Place "MON," "RET," or "MAIN" beside the statements that most closely reflect monetarist, rational expectations, or mainstream views, respectively: a. Anticipated changes in aggregate demand affect only the price level; they have no effect on real output. b. Downward wage inflexibility means that declines in aggregate demand can cause long-lasting recession. c. Changes in the money supply \(M\) increase \(P Q\); at first only \(Q\) rises, because nominal wages are fixed, but once workers adapt their expectations to new realities, \(P\) rises and \(Q\) returns to its former level. d. Fiscal and monetary policies smooth out the business cycle. e. The Fed should increase the money supply at a fixed annual rate.

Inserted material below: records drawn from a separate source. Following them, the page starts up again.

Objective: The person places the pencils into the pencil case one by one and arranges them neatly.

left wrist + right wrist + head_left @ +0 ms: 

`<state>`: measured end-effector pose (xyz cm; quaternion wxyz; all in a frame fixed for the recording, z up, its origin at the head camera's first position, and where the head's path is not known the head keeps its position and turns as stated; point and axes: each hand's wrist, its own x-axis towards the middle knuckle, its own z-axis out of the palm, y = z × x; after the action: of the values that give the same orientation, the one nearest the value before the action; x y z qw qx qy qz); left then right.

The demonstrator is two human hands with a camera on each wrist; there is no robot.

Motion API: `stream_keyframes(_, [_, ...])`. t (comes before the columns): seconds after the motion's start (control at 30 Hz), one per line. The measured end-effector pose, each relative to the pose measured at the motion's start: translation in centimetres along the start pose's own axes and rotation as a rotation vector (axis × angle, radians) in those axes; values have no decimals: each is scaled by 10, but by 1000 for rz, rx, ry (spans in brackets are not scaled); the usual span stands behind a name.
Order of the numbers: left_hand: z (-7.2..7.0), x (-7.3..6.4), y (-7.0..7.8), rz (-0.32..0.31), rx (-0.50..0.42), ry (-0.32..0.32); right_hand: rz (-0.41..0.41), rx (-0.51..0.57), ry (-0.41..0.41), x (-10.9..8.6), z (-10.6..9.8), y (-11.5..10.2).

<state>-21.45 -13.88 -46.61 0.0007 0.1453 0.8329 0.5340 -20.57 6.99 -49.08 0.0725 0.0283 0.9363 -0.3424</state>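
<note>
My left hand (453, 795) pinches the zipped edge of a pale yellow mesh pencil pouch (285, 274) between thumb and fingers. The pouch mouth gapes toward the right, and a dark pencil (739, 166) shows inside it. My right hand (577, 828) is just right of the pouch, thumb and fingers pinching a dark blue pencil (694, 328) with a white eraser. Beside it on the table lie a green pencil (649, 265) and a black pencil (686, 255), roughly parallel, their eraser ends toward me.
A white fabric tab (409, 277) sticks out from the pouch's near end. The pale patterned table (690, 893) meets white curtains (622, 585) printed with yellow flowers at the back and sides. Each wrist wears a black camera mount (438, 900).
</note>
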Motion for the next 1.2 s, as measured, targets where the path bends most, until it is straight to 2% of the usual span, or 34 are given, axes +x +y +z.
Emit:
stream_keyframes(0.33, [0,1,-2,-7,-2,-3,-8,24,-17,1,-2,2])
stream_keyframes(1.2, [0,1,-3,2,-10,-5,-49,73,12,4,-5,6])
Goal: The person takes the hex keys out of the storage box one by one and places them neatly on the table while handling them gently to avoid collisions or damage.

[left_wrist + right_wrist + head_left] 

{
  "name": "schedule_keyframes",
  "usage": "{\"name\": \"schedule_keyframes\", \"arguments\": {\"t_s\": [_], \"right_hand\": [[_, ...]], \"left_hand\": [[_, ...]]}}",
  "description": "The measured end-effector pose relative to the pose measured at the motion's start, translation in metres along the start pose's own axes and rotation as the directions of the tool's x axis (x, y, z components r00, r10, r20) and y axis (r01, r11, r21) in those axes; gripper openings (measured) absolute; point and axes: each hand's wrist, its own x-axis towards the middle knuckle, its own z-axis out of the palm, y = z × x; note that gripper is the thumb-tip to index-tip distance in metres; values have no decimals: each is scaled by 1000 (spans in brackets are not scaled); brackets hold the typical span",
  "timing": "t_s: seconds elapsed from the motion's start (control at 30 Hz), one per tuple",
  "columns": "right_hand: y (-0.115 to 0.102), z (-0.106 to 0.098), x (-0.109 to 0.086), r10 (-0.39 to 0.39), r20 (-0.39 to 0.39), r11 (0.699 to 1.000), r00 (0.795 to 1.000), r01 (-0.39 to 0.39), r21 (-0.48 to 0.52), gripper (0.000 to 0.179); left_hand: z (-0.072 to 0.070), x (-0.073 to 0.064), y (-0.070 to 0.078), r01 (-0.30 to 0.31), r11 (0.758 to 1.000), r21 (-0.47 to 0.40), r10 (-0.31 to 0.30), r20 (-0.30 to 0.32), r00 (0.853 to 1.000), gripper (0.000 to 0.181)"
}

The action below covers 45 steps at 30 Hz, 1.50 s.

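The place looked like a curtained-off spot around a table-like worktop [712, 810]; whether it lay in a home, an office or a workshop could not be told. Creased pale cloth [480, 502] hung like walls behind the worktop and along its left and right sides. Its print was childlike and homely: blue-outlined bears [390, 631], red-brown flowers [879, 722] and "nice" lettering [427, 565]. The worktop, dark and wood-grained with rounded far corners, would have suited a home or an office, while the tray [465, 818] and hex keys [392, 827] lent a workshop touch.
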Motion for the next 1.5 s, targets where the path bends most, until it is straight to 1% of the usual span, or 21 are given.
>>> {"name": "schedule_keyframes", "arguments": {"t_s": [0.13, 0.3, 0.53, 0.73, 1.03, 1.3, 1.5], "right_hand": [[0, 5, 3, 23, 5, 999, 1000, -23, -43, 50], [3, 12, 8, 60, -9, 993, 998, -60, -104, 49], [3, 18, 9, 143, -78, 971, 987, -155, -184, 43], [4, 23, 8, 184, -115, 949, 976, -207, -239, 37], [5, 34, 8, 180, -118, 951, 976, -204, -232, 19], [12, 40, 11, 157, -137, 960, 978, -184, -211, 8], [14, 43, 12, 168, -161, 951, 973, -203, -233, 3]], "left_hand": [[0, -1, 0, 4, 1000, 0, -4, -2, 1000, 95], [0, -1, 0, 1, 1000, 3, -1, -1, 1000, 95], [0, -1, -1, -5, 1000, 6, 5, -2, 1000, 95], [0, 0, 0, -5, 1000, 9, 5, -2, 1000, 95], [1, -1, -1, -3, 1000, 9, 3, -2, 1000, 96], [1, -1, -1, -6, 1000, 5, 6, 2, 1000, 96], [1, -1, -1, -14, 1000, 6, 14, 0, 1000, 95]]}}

Use an AD-AS graph to demonstrate and explain the pricelevel and real-output outcome of an anticipated decline in aggregate demand, as viewed by RET economists. (Assume that the economy initially is operating at its full- employment level of output.) Then demonstrate and explain on the same graph the outcome as viewed by mainstream economists.

If prices are sticky and the number of dollars of gross investment unexpectedly increases, the _____ curve will shift _____. a. \(A D ;\) right. b. AD; left. c. AS; right. d. AS; left.

Suppose that the money supply is \(\$ 1\) trillion and money velocity is \(4 .\) Then the equation of exchange would predict nominal GDP to be: b. \$4 trillion. c. \(\$ 5\) trillion. d. \(\$ 8\) trillion.